They can’t leave it at “do you want to do this project?” They need to follow up with, “It really is optional, I won’t be hurt if you say no.”
They also can’t do it with a big decision first. They have to frame small decisions that way sometimes, to build trust that when they say you have the ability to decline, they mean it. Then, they can ask that way on big decisions.
If a decision isn’t optional, they should phrase it a different way. I use something like - “I need you to do this project - how does that make you feel?” I want them to tell me if it’s a hardship, but I don’t want to imply that I’m leaving the door open to a different outcome necessarily.
If there's grunt work that no one wants to do, I distribute it fairly among the team. Fairly can be splitting it up evenly among the team (everyone refactors _n_ files) and sometimes it means we round-robin the responsibility (e.g. quarterly compliance reviews with auditors).

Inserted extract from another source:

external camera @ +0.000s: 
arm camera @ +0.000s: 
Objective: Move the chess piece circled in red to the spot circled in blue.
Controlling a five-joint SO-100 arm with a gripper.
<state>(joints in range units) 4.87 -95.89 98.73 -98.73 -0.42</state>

Obviously this depends on the team size and role in the company, but I think it's only come up a few times over ~4 years.
Then they made the choice themselves and even if the project sucks in the same way, they made the choice themselves.
An important rule of low/no budget film-making is: no mattee who is in your crew/cast, know why they agreed. For an established actor that might be trying out a new or different acting style, a different role, whatever. For the sound guy it might be learning the tools, or going to a certain landscape or some compensation. Know what motivates your people besides the salary and treat that motivation like the most valuable secret intel tou could have ever aquired.